Description of the task >> Only one stretch of the data below is wanted: the lines starting at the one with "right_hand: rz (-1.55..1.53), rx" and ending at the one with "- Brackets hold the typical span", both included, given again exactly.
↓↓↓
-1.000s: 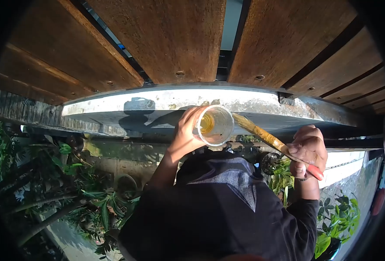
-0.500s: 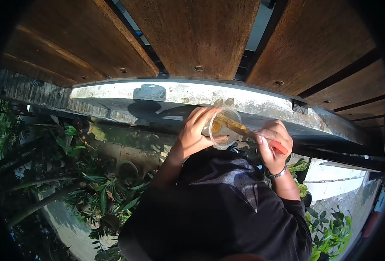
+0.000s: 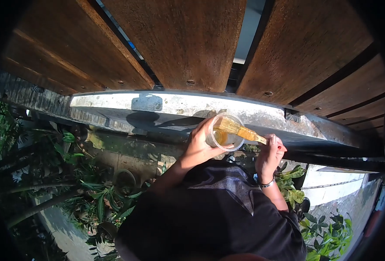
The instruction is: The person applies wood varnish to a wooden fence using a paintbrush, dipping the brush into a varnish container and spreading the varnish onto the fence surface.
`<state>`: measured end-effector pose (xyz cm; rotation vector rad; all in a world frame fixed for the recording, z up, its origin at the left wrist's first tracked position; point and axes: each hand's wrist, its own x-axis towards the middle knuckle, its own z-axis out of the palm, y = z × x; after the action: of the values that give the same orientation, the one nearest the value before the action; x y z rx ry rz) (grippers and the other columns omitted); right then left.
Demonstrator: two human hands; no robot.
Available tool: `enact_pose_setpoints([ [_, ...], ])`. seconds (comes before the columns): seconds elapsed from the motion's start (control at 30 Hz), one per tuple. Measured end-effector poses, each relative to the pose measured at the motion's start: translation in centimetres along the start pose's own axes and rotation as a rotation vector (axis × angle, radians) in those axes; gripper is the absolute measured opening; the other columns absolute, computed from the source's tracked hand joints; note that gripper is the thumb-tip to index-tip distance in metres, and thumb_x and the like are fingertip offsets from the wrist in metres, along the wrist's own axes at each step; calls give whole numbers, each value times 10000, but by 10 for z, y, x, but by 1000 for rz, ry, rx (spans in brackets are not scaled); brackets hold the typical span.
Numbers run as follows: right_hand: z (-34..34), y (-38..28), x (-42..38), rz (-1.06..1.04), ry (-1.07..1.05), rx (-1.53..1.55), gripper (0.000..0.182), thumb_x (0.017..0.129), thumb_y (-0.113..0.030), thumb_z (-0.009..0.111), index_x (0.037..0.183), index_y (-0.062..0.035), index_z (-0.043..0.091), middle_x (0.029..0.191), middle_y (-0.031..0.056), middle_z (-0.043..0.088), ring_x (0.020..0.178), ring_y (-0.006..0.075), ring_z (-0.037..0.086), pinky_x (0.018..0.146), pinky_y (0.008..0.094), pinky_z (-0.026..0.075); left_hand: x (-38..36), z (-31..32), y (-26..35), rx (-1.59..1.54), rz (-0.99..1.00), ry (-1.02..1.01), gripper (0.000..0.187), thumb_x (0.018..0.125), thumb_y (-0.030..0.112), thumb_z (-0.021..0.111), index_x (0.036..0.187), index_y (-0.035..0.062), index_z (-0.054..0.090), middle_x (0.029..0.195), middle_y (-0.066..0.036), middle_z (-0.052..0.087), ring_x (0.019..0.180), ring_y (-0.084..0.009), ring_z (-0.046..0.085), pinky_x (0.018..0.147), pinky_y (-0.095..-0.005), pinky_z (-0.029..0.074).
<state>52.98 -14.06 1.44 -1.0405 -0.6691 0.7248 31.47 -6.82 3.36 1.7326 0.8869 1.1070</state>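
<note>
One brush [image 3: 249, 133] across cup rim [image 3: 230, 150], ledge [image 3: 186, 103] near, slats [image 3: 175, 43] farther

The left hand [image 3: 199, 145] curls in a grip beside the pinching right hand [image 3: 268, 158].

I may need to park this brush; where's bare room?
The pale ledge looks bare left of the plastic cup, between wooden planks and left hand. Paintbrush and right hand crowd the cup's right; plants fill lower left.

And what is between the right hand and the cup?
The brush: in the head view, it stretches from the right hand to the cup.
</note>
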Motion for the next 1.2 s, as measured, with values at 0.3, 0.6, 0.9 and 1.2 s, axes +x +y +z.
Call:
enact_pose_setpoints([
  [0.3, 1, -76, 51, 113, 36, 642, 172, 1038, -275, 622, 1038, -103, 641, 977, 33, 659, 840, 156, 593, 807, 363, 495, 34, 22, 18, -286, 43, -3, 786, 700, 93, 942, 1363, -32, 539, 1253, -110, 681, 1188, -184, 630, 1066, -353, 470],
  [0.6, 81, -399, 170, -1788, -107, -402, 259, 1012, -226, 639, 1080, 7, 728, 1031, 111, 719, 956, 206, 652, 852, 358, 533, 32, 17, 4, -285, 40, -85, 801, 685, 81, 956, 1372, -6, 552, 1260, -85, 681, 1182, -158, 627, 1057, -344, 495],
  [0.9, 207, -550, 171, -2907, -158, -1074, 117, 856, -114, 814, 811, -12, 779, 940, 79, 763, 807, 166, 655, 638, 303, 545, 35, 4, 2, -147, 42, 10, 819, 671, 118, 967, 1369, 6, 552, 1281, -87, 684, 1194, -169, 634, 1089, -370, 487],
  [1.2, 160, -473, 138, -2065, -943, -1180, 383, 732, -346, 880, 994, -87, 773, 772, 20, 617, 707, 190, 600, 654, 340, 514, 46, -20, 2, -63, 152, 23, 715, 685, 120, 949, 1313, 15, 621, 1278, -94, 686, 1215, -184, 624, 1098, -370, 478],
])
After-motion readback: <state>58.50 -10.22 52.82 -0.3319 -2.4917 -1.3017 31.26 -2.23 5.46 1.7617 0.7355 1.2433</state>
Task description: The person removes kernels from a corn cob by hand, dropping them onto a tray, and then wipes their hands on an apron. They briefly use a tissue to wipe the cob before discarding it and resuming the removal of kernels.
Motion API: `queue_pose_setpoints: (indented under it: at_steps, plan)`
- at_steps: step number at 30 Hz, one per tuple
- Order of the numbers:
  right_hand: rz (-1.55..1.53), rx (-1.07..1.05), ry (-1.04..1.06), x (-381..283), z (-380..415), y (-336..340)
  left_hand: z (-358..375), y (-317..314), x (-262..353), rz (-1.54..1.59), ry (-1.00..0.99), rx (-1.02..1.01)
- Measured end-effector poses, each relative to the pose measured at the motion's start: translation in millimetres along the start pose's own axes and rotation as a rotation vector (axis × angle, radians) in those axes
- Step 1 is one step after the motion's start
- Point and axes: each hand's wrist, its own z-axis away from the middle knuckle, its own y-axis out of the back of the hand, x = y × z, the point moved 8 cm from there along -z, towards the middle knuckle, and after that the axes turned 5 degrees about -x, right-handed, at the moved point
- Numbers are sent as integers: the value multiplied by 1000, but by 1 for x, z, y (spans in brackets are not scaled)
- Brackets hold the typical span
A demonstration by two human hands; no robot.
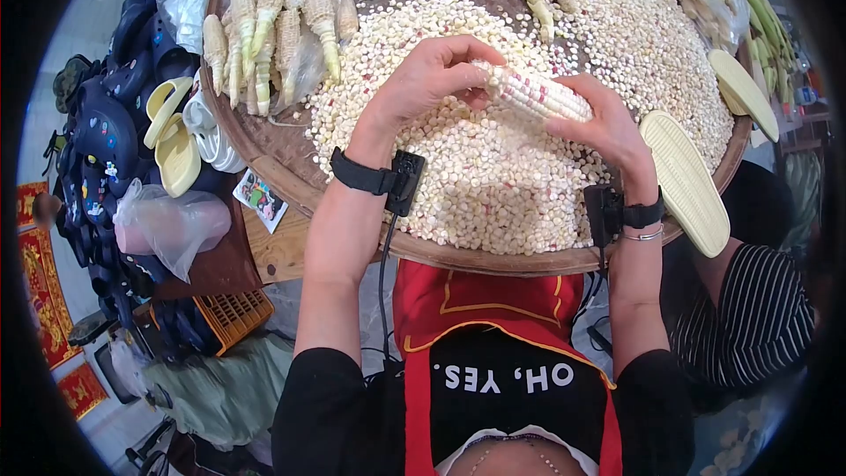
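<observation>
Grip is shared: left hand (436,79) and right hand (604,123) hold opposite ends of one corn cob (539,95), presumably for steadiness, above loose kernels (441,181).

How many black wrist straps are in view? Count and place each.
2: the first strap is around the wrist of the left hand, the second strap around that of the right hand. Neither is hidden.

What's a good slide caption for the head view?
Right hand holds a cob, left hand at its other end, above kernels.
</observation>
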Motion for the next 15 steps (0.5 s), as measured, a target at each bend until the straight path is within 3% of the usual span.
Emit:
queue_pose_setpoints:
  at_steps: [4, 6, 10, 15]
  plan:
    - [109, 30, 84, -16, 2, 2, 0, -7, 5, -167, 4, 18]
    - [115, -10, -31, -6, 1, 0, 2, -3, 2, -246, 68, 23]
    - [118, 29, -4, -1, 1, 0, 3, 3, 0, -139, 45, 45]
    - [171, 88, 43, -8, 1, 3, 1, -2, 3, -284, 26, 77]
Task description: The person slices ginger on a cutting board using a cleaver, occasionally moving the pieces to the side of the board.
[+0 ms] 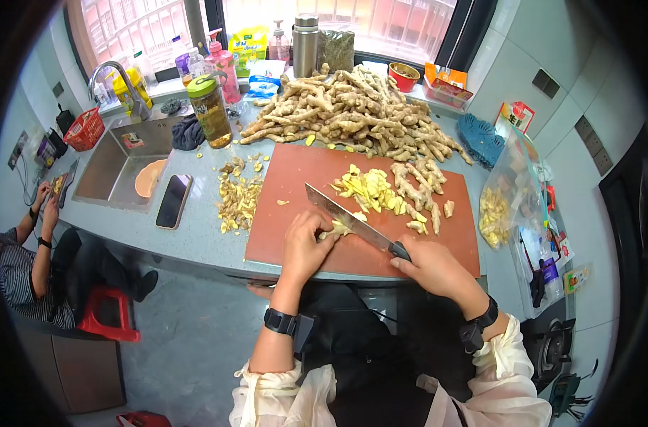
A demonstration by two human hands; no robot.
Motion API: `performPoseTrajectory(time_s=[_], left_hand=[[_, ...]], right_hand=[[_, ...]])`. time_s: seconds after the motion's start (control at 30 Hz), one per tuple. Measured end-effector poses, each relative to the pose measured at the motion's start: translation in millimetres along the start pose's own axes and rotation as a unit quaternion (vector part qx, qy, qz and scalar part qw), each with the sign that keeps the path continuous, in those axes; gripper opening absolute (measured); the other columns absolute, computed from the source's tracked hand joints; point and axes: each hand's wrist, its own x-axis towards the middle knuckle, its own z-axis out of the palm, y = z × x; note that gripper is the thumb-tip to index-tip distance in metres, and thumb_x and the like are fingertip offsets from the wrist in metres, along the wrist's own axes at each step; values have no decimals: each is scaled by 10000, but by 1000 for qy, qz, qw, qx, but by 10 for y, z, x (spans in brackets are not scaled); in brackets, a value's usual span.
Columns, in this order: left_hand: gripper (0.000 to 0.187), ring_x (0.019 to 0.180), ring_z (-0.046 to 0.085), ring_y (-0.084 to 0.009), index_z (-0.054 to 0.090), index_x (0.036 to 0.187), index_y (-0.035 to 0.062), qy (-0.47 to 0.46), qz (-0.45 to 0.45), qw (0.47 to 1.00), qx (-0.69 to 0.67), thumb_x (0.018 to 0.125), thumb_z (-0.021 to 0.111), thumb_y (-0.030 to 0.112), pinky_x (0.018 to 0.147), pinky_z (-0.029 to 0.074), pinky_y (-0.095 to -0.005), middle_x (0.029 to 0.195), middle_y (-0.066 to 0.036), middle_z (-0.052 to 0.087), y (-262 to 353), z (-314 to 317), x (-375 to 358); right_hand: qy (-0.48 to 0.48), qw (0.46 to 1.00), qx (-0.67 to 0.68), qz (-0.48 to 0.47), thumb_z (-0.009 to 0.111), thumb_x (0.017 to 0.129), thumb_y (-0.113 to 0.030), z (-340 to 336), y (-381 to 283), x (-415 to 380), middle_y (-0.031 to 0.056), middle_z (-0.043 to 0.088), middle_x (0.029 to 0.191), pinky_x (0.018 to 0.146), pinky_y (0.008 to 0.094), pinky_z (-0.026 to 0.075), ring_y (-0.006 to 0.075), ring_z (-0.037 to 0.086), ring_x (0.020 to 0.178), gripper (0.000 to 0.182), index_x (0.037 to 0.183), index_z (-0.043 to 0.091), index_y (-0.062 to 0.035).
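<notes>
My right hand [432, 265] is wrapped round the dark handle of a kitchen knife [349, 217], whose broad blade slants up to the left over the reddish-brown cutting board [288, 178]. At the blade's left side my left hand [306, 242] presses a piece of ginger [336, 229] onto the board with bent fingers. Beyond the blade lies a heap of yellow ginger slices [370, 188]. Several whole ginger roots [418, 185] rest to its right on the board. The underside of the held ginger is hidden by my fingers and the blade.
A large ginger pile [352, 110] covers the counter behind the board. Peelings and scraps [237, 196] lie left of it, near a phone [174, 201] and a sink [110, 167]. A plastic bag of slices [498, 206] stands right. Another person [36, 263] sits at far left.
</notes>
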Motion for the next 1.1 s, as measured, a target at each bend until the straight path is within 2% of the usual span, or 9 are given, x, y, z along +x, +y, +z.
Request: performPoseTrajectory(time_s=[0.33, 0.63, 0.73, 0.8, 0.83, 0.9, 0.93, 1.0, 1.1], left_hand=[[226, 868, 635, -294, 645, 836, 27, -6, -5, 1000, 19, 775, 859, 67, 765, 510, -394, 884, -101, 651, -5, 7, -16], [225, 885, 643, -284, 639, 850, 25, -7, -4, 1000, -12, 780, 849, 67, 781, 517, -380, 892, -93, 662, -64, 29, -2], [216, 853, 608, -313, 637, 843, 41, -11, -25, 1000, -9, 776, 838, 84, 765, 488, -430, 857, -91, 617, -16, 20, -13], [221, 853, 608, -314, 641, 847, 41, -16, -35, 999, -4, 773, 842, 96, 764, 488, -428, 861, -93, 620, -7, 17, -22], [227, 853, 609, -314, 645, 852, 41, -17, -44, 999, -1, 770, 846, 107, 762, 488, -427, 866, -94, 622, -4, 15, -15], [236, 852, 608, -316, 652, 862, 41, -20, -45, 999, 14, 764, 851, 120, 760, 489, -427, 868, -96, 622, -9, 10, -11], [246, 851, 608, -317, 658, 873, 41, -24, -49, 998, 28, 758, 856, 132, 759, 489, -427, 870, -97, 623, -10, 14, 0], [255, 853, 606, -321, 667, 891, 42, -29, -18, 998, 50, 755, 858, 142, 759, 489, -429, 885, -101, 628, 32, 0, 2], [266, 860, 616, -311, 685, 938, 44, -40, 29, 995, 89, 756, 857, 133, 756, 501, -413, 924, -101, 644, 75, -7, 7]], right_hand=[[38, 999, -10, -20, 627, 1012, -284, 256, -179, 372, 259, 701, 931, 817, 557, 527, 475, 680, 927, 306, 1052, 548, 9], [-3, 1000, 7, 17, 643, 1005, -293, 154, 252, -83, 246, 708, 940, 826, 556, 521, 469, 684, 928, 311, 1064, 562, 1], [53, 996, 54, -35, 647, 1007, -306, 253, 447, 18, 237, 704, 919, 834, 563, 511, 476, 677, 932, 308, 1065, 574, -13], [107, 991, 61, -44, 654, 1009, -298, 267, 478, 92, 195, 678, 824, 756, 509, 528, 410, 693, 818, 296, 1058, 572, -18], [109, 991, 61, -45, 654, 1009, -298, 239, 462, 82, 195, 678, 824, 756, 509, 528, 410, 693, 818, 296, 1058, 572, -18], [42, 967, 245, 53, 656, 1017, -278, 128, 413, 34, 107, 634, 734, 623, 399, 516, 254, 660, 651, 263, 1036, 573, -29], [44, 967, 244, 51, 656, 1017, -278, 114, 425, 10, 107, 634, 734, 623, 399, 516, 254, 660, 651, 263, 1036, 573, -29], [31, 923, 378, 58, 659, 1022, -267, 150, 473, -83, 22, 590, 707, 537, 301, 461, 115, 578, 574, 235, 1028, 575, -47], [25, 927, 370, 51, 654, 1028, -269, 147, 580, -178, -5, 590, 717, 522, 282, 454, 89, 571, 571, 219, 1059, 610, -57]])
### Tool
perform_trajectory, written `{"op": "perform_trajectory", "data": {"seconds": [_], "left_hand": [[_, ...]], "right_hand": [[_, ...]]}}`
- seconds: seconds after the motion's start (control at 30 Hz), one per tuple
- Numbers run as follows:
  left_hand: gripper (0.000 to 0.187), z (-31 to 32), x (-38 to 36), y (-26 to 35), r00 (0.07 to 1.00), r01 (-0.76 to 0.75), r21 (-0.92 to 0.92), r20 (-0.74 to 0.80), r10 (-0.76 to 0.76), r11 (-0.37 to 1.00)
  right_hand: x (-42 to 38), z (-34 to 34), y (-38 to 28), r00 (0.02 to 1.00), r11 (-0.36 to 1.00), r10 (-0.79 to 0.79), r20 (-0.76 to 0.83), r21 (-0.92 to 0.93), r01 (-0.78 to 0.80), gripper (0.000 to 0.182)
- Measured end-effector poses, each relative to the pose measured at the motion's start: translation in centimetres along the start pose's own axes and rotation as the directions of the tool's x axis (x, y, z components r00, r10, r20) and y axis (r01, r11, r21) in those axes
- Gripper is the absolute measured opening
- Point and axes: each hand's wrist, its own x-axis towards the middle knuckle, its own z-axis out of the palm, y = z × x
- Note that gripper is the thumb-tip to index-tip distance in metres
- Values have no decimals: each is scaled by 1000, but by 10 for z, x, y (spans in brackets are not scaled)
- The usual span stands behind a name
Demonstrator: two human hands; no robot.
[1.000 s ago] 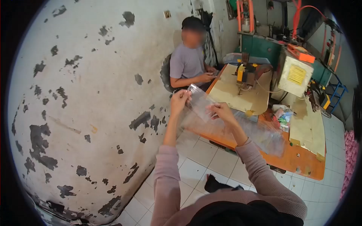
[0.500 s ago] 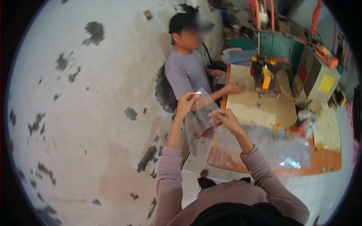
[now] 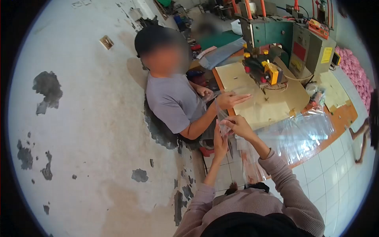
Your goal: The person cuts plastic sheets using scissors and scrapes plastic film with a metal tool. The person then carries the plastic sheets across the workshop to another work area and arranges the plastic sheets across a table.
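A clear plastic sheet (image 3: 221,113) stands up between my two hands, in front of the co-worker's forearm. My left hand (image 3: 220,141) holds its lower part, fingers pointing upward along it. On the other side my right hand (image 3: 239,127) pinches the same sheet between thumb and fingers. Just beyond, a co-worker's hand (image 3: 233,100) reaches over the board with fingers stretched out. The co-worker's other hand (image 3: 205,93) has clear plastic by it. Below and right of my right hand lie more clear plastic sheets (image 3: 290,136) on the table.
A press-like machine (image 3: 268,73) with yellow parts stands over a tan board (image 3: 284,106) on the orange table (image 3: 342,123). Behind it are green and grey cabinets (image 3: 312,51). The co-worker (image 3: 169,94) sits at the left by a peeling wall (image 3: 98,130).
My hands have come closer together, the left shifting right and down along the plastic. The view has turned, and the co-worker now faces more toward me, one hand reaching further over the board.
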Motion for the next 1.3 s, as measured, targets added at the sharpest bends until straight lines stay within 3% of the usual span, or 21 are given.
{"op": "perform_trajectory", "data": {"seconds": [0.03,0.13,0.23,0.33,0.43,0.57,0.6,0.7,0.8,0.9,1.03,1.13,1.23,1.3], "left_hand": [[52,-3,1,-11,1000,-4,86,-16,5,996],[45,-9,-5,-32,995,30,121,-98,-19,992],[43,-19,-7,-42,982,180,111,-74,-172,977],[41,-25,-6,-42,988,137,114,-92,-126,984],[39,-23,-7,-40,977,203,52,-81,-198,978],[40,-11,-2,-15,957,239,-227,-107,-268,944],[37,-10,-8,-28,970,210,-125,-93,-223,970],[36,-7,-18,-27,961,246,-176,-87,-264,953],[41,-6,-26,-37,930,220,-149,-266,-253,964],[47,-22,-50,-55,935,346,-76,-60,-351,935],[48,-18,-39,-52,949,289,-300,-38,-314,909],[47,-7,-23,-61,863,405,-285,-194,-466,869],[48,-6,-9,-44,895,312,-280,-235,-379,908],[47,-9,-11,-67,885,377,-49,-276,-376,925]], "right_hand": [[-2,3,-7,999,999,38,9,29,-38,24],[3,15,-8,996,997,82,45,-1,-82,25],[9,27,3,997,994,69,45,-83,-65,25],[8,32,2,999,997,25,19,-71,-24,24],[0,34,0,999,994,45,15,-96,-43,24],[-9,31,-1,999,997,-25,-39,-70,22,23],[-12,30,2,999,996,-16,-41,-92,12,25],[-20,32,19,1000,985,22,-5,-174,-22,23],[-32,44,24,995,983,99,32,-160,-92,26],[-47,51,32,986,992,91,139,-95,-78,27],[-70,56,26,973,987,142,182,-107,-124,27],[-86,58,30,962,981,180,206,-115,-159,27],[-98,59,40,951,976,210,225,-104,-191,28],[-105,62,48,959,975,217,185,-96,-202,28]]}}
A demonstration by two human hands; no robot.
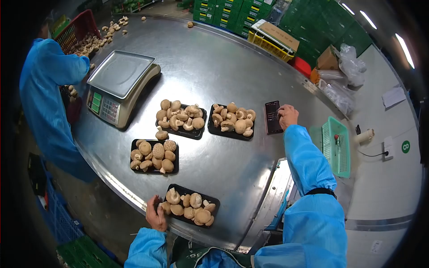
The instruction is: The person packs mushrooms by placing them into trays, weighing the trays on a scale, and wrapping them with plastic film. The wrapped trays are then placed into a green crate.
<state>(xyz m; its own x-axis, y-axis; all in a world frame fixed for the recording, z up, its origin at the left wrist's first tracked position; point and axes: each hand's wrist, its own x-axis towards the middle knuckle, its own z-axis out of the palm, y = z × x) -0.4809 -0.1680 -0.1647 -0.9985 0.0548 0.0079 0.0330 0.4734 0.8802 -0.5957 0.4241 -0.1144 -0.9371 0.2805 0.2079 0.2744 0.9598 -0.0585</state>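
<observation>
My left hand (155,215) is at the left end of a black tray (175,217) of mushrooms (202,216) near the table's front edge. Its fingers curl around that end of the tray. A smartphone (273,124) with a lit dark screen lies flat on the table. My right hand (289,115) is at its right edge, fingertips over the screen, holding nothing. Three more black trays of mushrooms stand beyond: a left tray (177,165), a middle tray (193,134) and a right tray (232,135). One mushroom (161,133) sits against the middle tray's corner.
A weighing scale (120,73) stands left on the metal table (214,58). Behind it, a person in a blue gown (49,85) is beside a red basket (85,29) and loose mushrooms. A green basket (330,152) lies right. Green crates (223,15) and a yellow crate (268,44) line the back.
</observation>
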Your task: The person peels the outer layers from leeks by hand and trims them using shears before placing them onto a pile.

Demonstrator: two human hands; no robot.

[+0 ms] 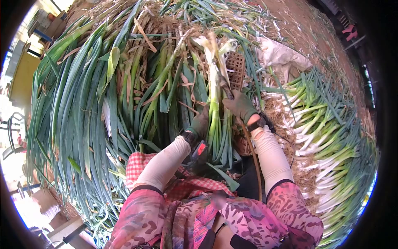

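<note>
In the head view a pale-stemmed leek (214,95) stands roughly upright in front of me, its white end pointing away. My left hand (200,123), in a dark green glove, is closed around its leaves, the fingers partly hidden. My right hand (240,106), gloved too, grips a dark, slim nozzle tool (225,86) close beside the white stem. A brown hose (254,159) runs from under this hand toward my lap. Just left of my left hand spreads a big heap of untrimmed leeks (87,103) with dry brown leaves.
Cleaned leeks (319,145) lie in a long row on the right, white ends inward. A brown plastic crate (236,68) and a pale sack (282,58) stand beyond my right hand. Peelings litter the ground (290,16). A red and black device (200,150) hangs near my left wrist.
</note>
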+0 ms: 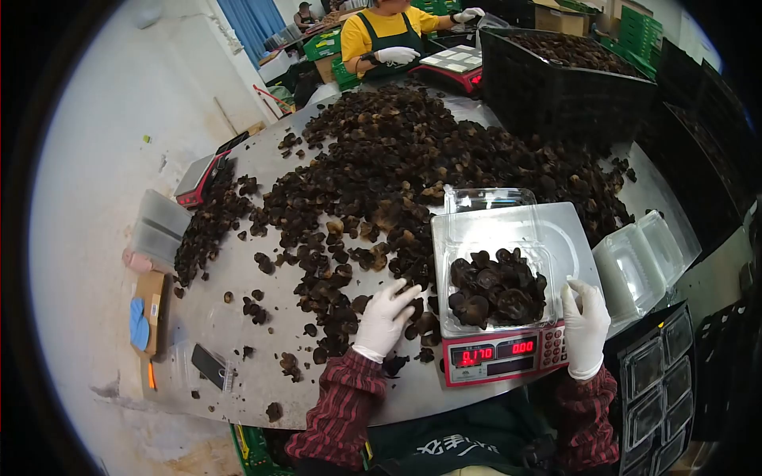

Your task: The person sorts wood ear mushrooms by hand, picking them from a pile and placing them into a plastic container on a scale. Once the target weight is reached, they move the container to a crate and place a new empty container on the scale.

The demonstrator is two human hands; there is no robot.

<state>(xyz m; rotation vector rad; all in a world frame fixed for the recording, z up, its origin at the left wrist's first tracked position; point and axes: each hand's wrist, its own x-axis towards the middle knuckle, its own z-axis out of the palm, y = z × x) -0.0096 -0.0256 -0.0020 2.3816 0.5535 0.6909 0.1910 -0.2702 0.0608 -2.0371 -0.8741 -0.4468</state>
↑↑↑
Solution >>
  right_hand: rz (-1.55..1.53), rx (-1.07..1.05), ry (-1.04..1.06), x (-381..283), z (-380..415), y (-336..340)
  left_hand: z (-358..375), y (-317..314), x (-262..353), rz (-1.54..1.59), ry (-1.00..0.99), rx (-1.02..1.01)
- Measured end-effector poses, each relative to the pose measured at the motion's start: translation in millimetres along the start pose's own axes and rotation as a rotation vector (axis × angle, radians) in those axes
- Step 1 is one step after the motion's start
- Point and axes: each hand's wrist, its own z-axis away from the middle knuckle, its own y-axis out of the back of the hand, x = y × z, the point moved 8 cm from there along -z, towards the middle knuckle, and after that the axes turned 5 degrees about -x, right-handed, at the moved point
- Numbers are sent as integers: the value multiplied by 1000, but by 1 for x, z, y (spans in brackets are not scaled)
- Brackets hold the typical span

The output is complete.